L’usage intensif de ces outils peut accélérer certaines tâches, mais il semble aussi créer une pression cognitive particulière. Il ne s’agit pas seulement d’écrire du code plus vite : il faut aussi guider l’IA, relire ses propositions, corriger ses erreurs, vérifier sa logique et enchaîner les ajustements. À force, cette boucle continue entre génération, contrôle et réécriture peut devenir épuisante.

Cette fatigue ne serait donc pas une simple lassitude classique au travail, mais un effet plus spécifique de la collaboration permanente avec des systèmes génératifs.
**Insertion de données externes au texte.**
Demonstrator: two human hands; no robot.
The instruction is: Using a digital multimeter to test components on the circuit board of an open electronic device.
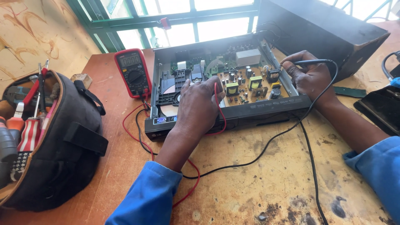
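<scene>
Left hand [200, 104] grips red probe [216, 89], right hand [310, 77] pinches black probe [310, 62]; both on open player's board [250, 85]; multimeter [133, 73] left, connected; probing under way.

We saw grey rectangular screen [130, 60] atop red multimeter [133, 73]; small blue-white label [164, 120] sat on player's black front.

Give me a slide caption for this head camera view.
Left hand and right hand hold probes over the circuit board beside a red meter.
</scene>
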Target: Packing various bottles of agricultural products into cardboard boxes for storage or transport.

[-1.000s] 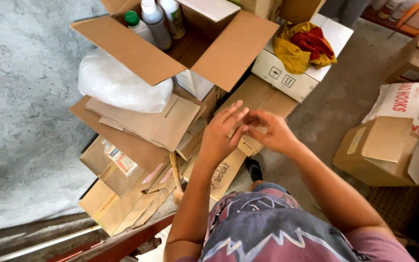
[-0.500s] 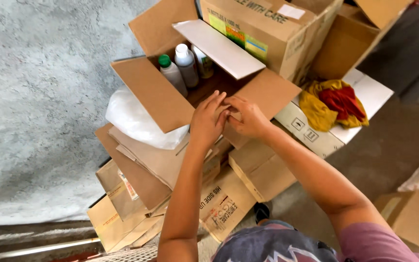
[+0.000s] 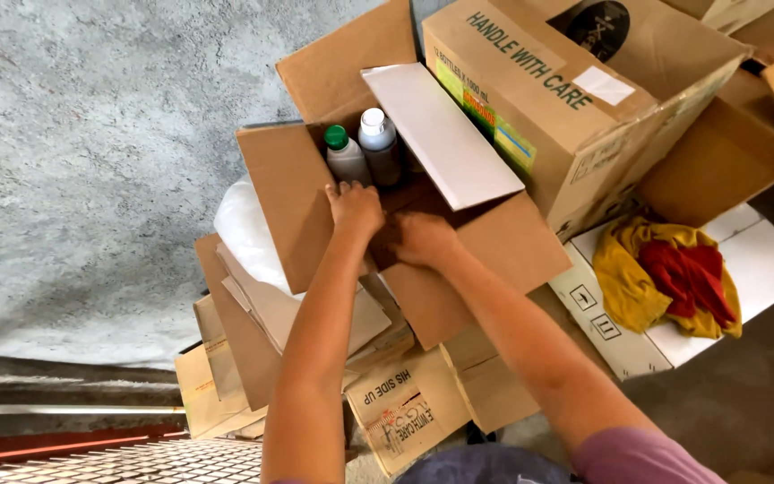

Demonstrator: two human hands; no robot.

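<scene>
Inside, both hands (image 3: 387, 224) touch the open corrugated cardboard box (image 3: 288, 197) near smooth plastic bottles (image 3: 362, 148).

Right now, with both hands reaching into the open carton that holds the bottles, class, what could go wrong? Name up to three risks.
1. The open carton sits on an uneven pile of flattened cardboard, so it may tilt or slide under pressure.
2. The left hand is close beside the green-capped bottle and white-capped bottle; a nudge could topple them.
3. The white flap leans over the opening and could drop onto the hands.
</scene>
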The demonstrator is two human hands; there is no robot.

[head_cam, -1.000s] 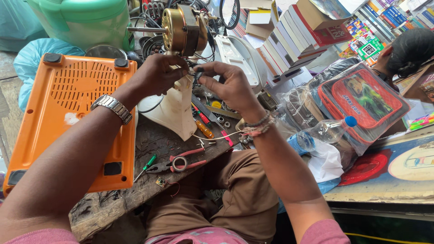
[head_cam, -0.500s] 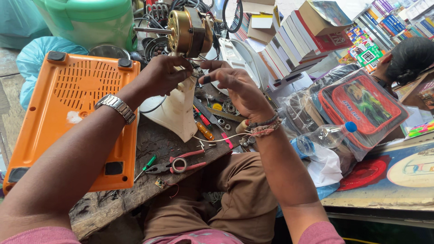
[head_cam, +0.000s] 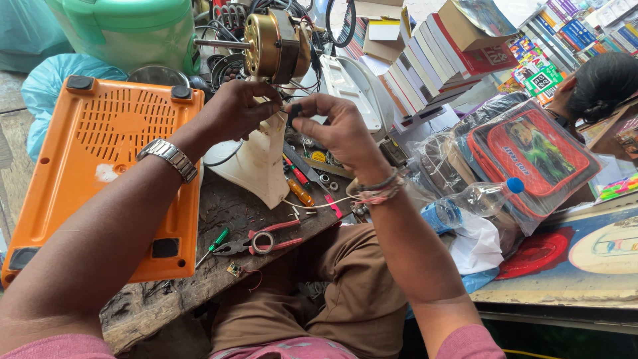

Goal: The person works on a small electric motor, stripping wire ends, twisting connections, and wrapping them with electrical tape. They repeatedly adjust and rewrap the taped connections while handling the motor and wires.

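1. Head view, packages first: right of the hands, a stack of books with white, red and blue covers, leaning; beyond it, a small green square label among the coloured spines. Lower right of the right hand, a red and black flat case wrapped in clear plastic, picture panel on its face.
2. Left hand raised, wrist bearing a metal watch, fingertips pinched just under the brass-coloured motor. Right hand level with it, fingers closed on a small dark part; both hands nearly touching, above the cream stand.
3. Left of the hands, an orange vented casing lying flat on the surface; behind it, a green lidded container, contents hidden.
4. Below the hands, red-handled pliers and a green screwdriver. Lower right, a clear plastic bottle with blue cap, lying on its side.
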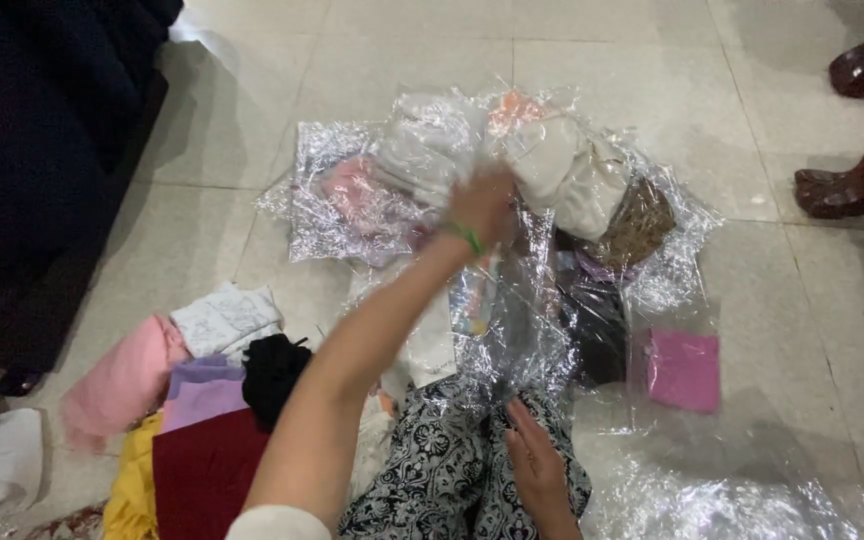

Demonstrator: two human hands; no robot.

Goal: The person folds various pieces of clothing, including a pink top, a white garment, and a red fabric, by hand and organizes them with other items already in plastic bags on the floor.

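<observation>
Well, left hand (482, 208): I see it stretched out over the wrapped cream cloth (562, 170), fingers blurred (grip unclear).
Right hand (535, 462): flat, open, pinning the clear plastic (512, 330) on my lap.
Beside me: folded clothes pile (192, 400).

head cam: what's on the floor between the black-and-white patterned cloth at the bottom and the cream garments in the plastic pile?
In the head view, crinkled clear plastic wrap fills that stretch, with a dark packaged garment alongside.

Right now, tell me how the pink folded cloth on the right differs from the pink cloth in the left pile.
The pink folded cloth is vivid magenta, flat, square, and lies alone inside clear wrap. The pale pink cloth is salmon, crumpled, unwrapped, and stacked among other clothes. Both rest on the tiled floor.
</observation>
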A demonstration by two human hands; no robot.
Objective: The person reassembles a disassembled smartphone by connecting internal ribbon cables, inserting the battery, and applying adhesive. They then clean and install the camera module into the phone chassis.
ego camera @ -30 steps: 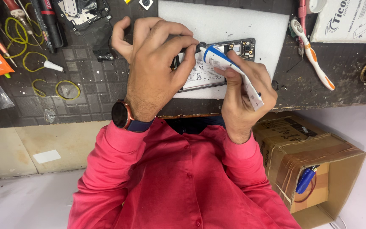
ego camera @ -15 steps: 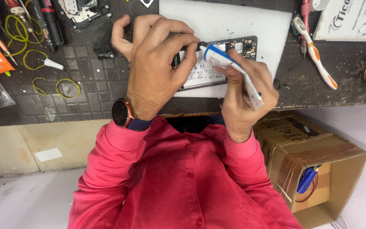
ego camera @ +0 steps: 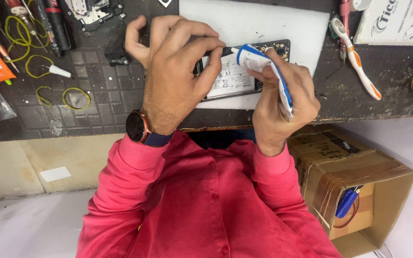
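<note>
left hand: spread over the left part of the opened phone, fingers curled down; thumb and forefinger tips are pinched together at the top edge of the phone, beside the tube's tip. whether they grip a small part there, i cannot tell.
right hand: closed around a white and blue tube, fingers wrapped over its body, the tip pointing left onto the phone's upper edge.
phone: back cover off, lying flat on a white foam pad at the middle of the dark work mat; battery label and a strip of circuit board at the top show, the rest is hidden under the hands.
progress: the phone is already open and its insides bare; the tube's tip sits at the top edge, so paste or glue looks to be going on there. how much of the edge is covered is hidden. no cover is back on the phone.
around: yellow rubber bands and a small white nozzle lie left on the mat, screwdrivers at the far left top, an orange and white brush to the right, well apart from the phone.
below the bench: an open cardboard box by the person's right side.
wrist: a watch on the left arm, pink sleeve below it.
</note>
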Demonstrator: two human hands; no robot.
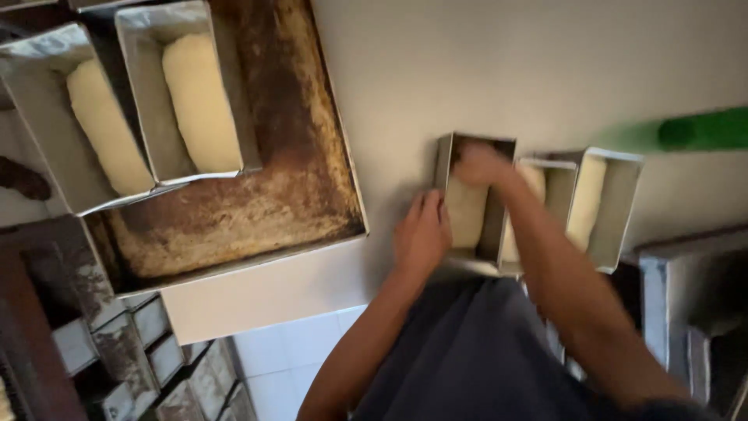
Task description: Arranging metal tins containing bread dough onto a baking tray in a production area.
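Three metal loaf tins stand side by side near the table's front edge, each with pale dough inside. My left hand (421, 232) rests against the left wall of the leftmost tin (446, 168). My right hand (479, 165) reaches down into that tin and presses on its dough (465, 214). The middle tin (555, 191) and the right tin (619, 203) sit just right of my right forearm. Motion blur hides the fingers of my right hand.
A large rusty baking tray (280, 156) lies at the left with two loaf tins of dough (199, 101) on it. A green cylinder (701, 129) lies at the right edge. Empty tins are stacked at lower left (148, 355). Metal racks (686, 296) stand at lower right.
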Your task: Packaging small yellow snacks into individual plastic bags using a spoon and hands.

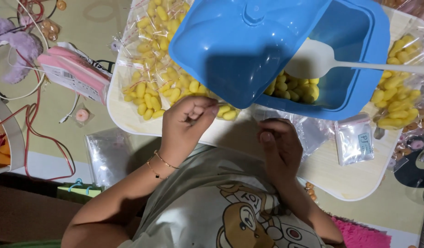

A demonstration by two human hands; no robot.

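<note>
Head view: left fingers [200, 110] pinched on clear bag [308, 131], right fingers [269, 133] curled narrow beside it.

A tan floor mat [90, 27] filled the upper left of the frame — red and white cables [35, 133] looped across it. A pale wooden board [354, 177] spanned the middle and right. Purple plush [19, 48] lay at the far left edge, a pink rug [361, 234] at the bottom right. Light fell from above — a dark shadow sat under the blue tub [349, 59].
</note>
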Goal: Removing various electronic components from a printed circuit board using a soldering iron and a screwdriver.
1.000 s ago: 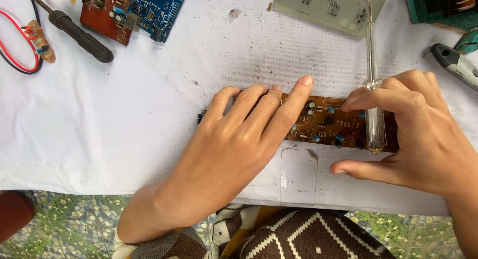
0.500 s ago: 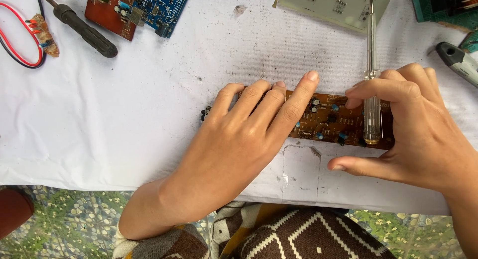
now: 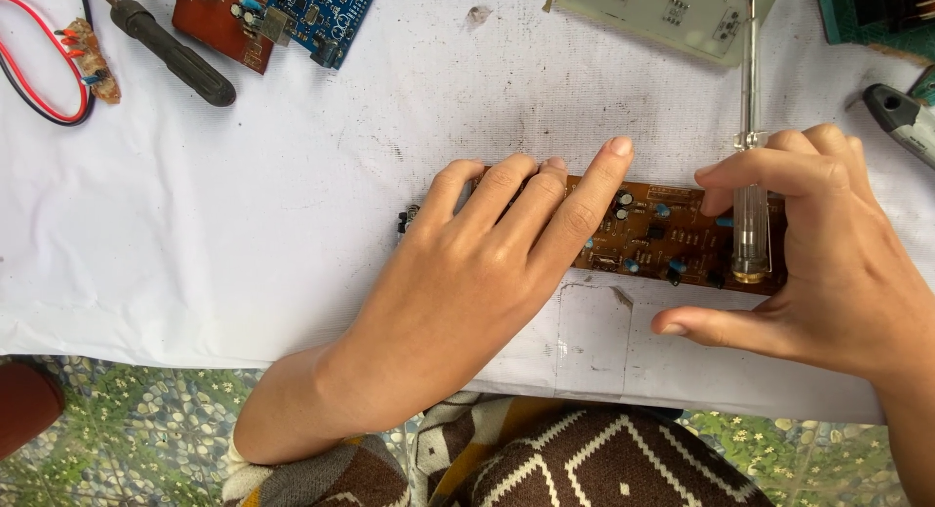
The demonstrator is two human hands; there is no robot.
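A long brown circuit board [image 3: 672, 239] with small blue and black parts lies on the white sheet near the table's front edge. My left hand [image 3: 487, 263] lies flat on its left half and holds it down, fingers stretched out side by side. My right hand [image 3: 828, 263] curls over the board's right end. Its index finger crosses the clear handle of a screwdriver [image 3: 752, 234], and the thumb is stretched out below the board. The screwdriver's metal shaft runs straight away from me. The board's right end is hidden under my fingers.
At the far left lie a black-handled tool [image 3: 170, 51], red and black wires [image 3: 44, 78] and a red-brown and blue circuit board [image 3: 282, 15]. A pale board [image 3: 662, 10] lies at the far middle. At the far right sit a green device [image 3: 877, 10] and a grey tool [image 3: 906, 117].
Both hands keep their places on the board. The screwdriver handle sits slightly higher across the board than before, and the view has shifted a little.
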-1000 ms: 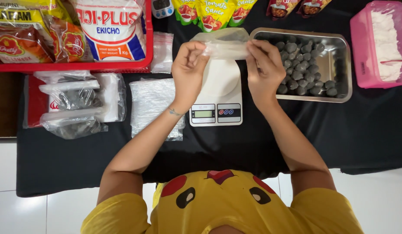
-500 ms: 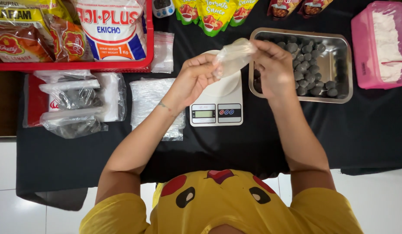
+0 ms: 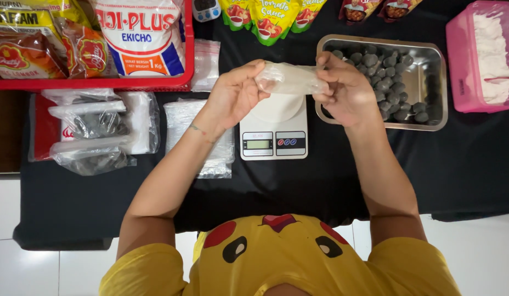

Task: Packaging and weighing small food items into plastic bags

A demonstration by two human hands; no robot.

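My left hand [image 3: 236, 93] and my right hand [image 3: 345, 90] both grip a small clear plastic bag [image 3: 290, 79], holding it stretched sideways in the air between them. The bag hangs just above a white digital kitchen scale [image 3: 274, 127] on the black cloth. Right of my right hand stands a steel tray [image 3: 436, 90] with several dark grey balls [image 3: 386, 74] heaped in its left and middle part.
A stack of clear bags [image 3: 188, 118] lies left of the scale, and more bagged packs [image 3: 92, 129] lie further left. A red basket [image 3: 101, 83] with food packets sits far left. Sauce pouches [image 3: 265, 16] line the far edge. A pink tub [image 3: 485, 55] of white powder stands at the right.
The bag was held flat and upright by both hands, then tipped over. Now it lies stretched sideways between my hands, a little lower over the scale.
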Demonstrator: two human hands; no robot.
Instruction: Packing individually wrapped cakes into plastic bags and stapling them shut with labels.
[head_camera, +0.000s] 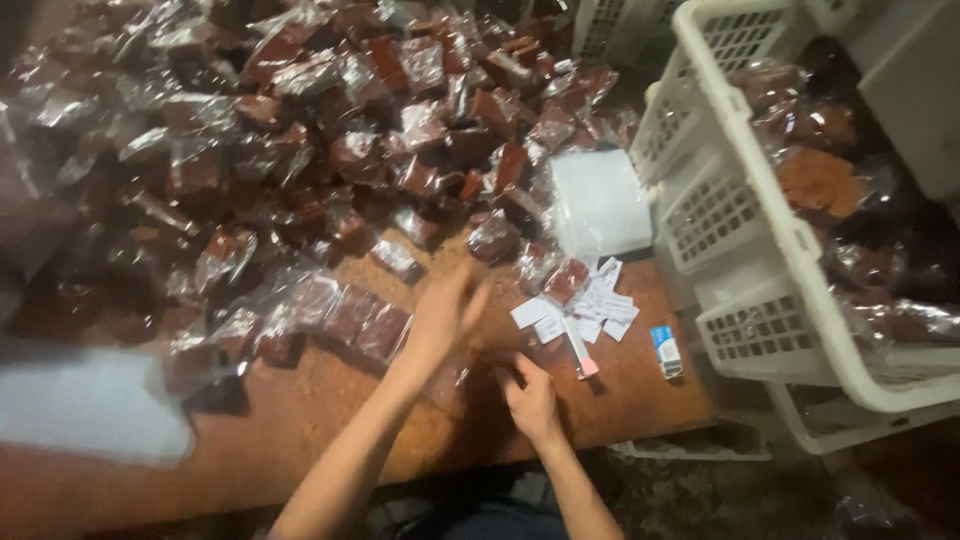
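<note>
— What crowds the hands?
— Clear bags of dark brown blocks (330, 150) heaped across the brown bench (300, 420); small white paper labels (590, 305) and a white plastic basket (740, 230) lie right.
— And the hands?
— Left hand (445, 310) blurred, fingers spread, empty; right hand (530, 395) curled on the bench, grip unclear.

The left hand (445, 312) is motion-blurred; finger positions cannot be resolved. The right hand (530, 398), just right of it, curls its fingers under, so anything held is hidden. Left of the left hand, the wrapped brown blocks (300, 130) smear together toward the frame's left edge. The white basket (745, 215), right of the left hand, is cut off at the top and right edges. The small labels (585, 305) are too small to read.
</note>
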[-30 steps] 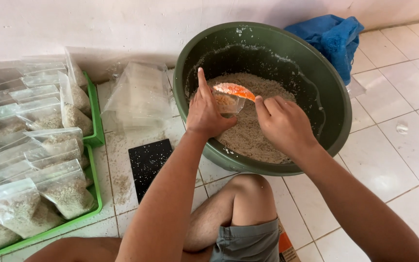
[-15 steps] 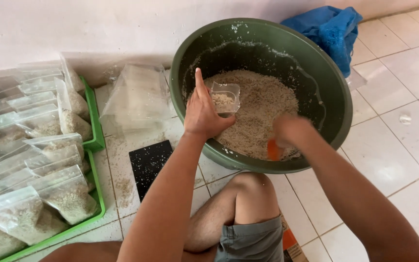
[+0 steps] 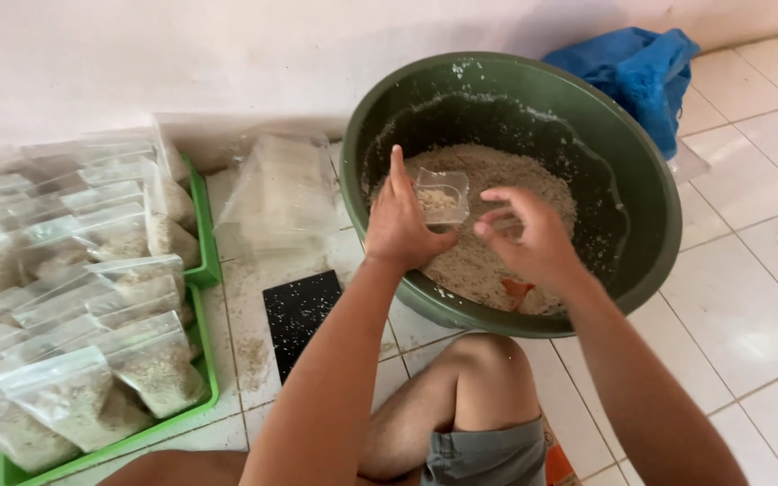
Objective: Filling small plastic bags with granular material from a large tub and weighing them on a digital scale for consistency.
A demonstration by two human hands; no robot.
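While the left hand [image 3: 404, 225] pinches a small clear bag [image 3: 440, 195] over the grain in the green basin [image 3: 650, 261], the right hand [image 3: 526, 238] hovers just beside it, fingers loosely spread and empty. An orange scoop [image 3: 517, 290] lies in the grain below.

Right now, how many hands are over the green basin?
2. The left hand holds a small clear bag over the grain; the right hand hovers beside it, fingers spread, above the green basin. No other hands show.
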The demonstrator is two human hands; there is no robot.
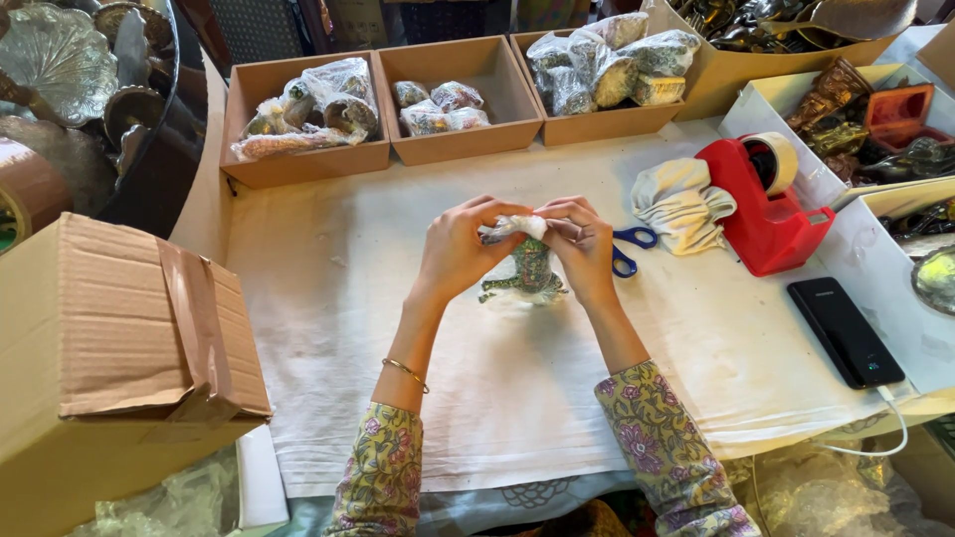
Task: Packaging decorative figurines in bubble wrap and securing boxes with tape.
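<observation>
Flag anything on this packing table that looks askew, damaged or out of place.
Little stands out. The closed cardboard box at the left has a brown tape strip puckered and lifting near its corner. Blue-handled scissors lie half hidden behind the right hand. Both hands pinch a clear bag around a small green figurine; the left hand grips its gathered top.

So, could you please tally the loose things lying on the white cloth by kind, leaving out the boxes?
Wrapped figurine, held by left hand and right hand: 1
Blue-handled scissors: 1
Crumpled cloth: 1
Red tape dispenser: 1
Black phone: 1
Total: 5
</observation>
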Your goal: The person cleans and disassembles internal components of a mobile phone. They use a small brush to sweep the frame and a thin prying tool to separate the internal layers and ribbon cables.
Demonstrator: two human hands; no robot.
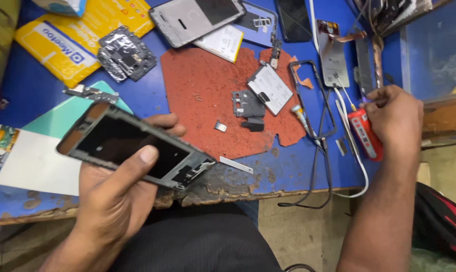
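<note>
My left hand [118, 189] holds a grey phone frame [132, 146] tilted above the near edge of the blue table [41, 90], thumb lying across its dark inner face. My right hand [396, 118] rests at the right side of the table, fingers closed around the tip of a thin tool beside a red cylindrical device [365, 133]. A small dark bracket [248, 105] and a silver-white phone part [270, 89] lie on the worn red mat [202, 95] between the hands.
A yellow padded envelope [72, 43], a black shield plate [126, 54], another phone frame [195, 17], a white battery [223, 43], black and white cables [328, 166] and a teal back cover [61, 118] crowd the table. The front edge is chipped.
</note>
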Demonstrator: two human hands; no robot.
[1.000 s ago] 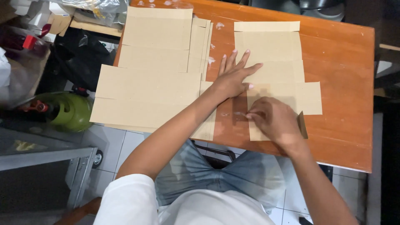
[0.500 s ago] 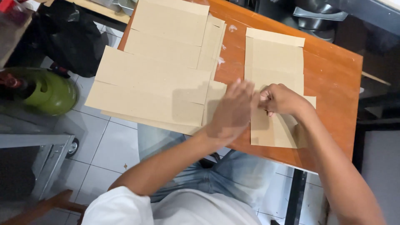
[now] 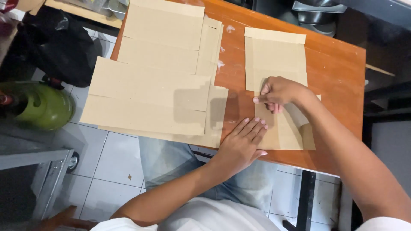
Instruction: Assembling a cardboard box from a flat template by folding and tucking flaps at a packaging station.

Même chez les profils les plus avancés, l’impression de gagner en rapidité peut s’accompagner d’une perte de clarté, d’attention ou de recul sur le travail produit.

Face à cela, des parades commencent à émerger pour éviter de se laisser dominer par l’outil. L’idée n’est pas forcément de renoncer à l’IA, mais de mieux encadrer son usage, de préserver des moments de concentration sans assistance et de garder la main sur les décisions techniques essentielles. Cette nouvelle fatigue pourrait ainsi devenir un sujet plus large à mesure que l’IA générative s’installe dans les pratiques des développeurs.